Prosecutor Visit Divides Saint Louis University Law SchoolFebruary 9, 2015 |
ST. LOUIS — An upcoming law school lecture by St. Louis County prosecutor Bob McCulloch is drawing criticism from some Saint Louis University students and professors who object to his handling of the investigation of Michael Brown’s shooting death in Ferguson.
McCulloch is set to speak at a Feb. 20 law school event billed at addressing police after Ferguson. He’ll be joined at the student law review symposium by County Police Chief Jon Belmar and social scientists from five other universities, including American, South Carolina and Wake Forest.
Members of the Black Law Students Association and others have asked the school’s dean, former state Supreme Court chief justice Michael Wolff, to rescind the invitation.
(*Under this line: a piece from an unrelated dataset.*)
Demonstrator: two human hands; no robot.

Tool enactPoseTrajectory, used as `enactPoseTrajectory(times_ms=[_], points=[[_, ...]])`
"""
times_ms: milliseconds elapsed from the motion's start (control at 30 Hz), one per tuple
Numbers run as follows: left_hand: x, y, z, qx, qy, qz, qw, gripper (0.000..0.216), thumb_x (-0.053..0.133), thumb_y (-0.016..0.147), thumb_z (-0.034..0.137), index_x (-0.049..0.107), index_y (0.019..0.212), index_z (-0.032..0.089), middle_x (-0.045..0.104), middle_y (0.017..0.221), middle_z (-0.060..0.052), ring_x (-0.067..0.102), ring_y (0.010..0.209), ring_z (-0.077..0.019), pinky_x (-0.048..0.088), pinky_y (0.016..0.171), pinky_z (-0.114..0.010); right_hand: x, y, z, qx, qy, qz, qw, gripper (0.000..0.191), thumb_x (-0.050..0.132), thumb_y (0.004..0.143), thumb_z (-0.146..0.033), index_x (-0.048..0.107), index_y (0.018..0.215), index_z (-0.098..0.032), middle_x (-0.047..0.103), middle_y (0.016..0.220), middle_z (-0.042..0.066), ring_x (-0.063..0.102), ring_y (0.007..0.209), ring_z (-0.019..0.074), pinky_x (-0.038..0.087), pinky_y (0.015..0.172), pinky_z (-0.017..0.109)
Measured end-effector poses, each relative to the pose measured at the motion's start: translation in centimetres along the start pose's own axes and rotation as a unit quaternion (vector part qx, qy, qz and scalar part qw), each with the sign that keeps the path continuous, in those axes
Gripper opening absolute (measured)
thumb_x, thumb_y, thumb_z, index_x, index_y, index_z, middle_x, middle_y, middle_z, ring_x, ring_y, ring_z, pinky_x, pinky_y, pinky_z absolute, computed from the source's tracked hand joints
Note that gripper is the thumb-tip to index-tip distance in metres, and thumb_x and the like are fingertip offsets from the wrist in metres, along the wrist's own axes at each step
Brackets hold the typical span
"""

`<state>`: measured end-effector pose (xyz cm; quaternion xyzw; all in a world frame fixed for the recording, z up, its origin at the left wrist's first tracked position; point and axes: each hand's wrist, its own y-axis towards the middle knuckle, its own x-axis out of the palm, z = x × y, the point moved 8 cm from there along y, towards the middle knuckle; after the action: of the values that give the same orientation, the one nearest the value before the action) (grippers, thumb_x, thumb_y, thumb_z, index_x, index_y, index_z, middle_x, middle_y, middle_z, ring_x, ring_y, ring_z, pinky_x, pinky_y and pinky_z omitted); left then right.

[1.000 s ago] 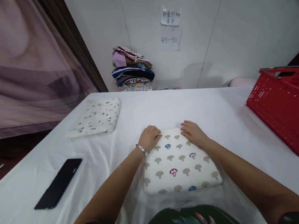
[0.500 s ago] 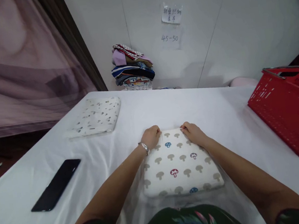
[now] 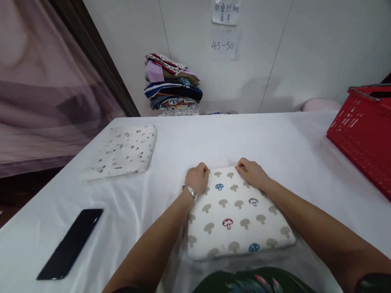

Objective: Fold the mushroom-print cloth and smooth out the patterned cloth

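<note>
A folded white cloth printed with beige, blue and red mushrooms lies in front of me on the table. My left hand pinches its far left corner, fingers closed. At the far right corner, my right hand grips the same cloth between thumb and fingers. Several layers seem stacked in the fold, though the underside is hidden. Off to the left lies another folded white cloth with small grey motifs, touched by neither hand.
The table has a white cover. A black phone-like slab rests at the left. At the right edge stands a red plastic basket. Behind the table, folded textiles are piled against the wall, below two paper notes.
Both hands keep hold of the mushroom cloth's far corners, and the cloth looks almost the same. The view has shifted very slightly.
</note>
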<state>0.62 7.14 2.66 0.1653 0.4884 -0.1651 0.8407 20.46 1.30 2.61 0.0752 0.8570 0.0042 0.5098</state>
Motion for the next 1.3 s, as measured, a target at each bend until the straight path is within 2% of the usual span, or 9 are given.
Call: enactPoseTrajectory(times_ms=[233, 367, 467, 567, 667, 800, 967, 1167, 1300], points=[[-1.0, -0.1, 0.6, 0.014, 0.002, 0.004, 1.0, 0.016, 0.046, 0.083, 0.024, 0.06, 0.089, 0.021, 0.067, 0.084, -0.003, 0.059, 0.084, -0.0186, 0.042, 0.083, -0.033, 0.1, -0.1, 0.2, 0.005, 0.021, -0.007, 1.0, 0.016, 0.044, 0.084, -0.036, 0.053, 0.083, -0.023, 0.063, 0.078, 0.0, 0.054, 0.069, 0.0151, 0.036, 0.063, 0.024], [-1.7, -2.1, 4.5, 0.134, 0.017, 0.016, 0.991, 0.026, 0.041, 0.085, 0.021, 0.057, 0.106, 0.02, 0.063, 0.111, -0.004, 0.053, 0.107, -0.0177, 0.028, 0.103, -0.038, 0.1, -0.2, 0.2, 0.002, 0.025, -0.006, 1.0, 0.017, 0.043, 0.084, -0.037, 0.054, 0.083, -0.023, 0.063, 0.078, 0.0, 0.055, 0.069, 0.0147, 0.036, 0.063, 0.024], [-0.2, -4.0, 7.2, 0.223, 0.051, -0.03, 0.973, 0.037, 0.04, 0.088, 0.038, 0.05, 0.12, 0.022, 0.049, 0.131, -0.004, 0.037, 0.126, -0.0201, 0.016, 0.109, -0.043, 0.2, 0.0, 0.3, -0.004, 0.021, -0.002, 1.0, 0.018, 0.043, 0.084, -0.037, 0.054, 0.083, -0.023, 0.063, 0.078, 0.0, 0.055, 0.069, 0.0145, 0.037, 0.063, 0.024], [2.0, -4.3, 6.8, 0.205, 0.092, -0.087, 0.971, 0.061, 0.036, 0.084, 0.057, 0.039, 0.132, 0.02, 0.032, 0.144, -0.007, 0.022, 0.134, -0.0254, 0.013, 0.109, -0.048, 0.2, 0.1, 0.3, -0.009, 0.005, -0.004, 1.0, 0.02, 0.042, 0.085, -0.036, 0.056, 0.086, -0.022, 0.064, 0.079, 0.001, 0.056, 0.071, 0.0155, 0.04, 0.066, 0.026], [3.2, -3.9, 5.6, 0.177, 0.11, -0.115, 0.971, 0.069, 0.03, 0.083, 0.062, 0.032, 0.136, 0.019, 0.024, 0.147, -0.006, 0.016, 0.136, -0.0254, 0.01, 0.11, -0.048, -0.2, -0.4, -0.7, -0.035, -0.044, 0.012, 0.998, 0.023, 0.041, 0.086, -0.031, 0.058, 0.095, -0.019, 0.066, 0.093, 0.005, 0.057, 0.09, 0.0197, 0.038, 0.085, 0.035], [3.2, -3.8, 5.4, 0.178, 0.113, -0.108, 0.971, 0.069, 0.026, 0.084, 0.061, 0.028, 0.139, 0.019, 0.023, 0.148, -0.006, 0.014, 0.136, -0.0239, 0.008, 0.111, -0.046, -0.2, -2.7, -4.4, -0.122, -0.085, 0.03, 0.988, 0.041, 0.037, 0.088, -0.031, 0.046, 0.125, -0.017, 0.045, 0.134, 0.009, 0.03, 0.13, 0.0228, 0.016, 0.107, 0.044], [3.4, -4.0, 5.4, 0.179, 0.114, -0.093, 0.973, 0.067, 0.033, 0.084, 0.054, 0.026, 0.14, 0.017, 0.024, 0.147, -0.007, 0.014, 0.136, -0.024, 0.006, 0.111, -0.045, 2.9, -5.2, -7.2, -0.195, -0.089, -0.094, 0.972, 0.067, 0.034, 0.086, -0.054, 0.025, 0.141, -0.018, 0.023, 0.147, 0.008, 0.015, 0.136, 0.0226, 0.01, 0.11, 0.043], [3.4, -3.9, 5.2, 0.176, 0.099, -0.089, 0.975, 0.067, 0.031, 0.084, 0.058, 0.028, 0.139, 0.019, 0.024, 0.147, -0.006, 0.014, 0.136, -0.024, 0.005, 0.111, -0.045, 2.4, -4.0, -3.6, -0.134, -0.112, -0.096, 0.98, 0.069, 0.03, 0.085, -0.061, 0.028, 0.141, -0.021, 0.022, 0.147, 0.008, 0.015, 0.136, 0.0255, 0.009, 0.109, 0.048], [3.2, -3.9, 5.3, 0.169, 0.088, -0.093, 0.977, 0.067, 0.031, 0.083, 0.06, 0.03, 0.138, 0.021, 0.024, 0.147, -0.006, 0.014, 0.136, -0.0242, 0.006, 0.111, -0.045, 1.6, -3.2, -0.2, -0.058, -0.104, -0.084, 0.989, 0.07, 0.026, 0.086, -0.062, 0.024, 0.142, -0.02, 0.022, 0.147, 0.008, 0.017, 0.135, 0.0243, 0.016, 0.107, 0.046]])
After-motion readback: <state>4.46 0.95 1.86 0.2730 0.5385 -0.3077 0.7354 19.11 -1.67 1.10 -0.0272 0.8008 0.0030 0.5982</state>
They point to legal and ethics challenges to McCulloch’s tactics before a grand jury that declined to indict former Ferguson officer Darren Wilson, who is White, in the August death of Brown, 18, who was Black and unarmed.
McCulloch has acknowledged calling witnesses whom he said “clearly lied” to the grand jury, including a woman who claimed to have seen Brown charge at Wilson. The elected prosecutor and two assistants also face a disciplinary complaint alleging that they provided grand jurors with improper instructions on the legal standards for use of force by police.
“One of the first things we learn is you don’t put a witness on the stand that you know is lying,” said third-year law student Christina Vogel, who volunteered as a legal observer at the frequent protests that followed Brown’s death.
Vogel and others plan to share their concerns at a university meeting on Monday, which is also the six-month anniversary of Brown’s death.
School President Fred Pestello has cited academic freedom in defending the decision to bring McCulloch to campus.
“These conversations need to happen—and SLU needs to be a place that supports and contributes to them—if we are to improve the quality of life for everyone in our region,” he said in an email to students, faculty and staff.
Wolff said in an interview that the school has no intention of rescinding the invitation. He noted that student organizers, not administrators, invited McCulloch, who is expected to answer audience questions for 25 minutes after his 35-minute talk.
The Jesuit school was the site of a six-day campus takeover by police shooting protesters in October. They left after the university said it would spend more money on the school’s African-American Studies program and work to increase Black student retention.
“The reality is, the university has done a lot to be a part of the solution,” said law professor Brendan Roediger, who opposes McCulloch’s appearance. “This undoes a lot of that work.”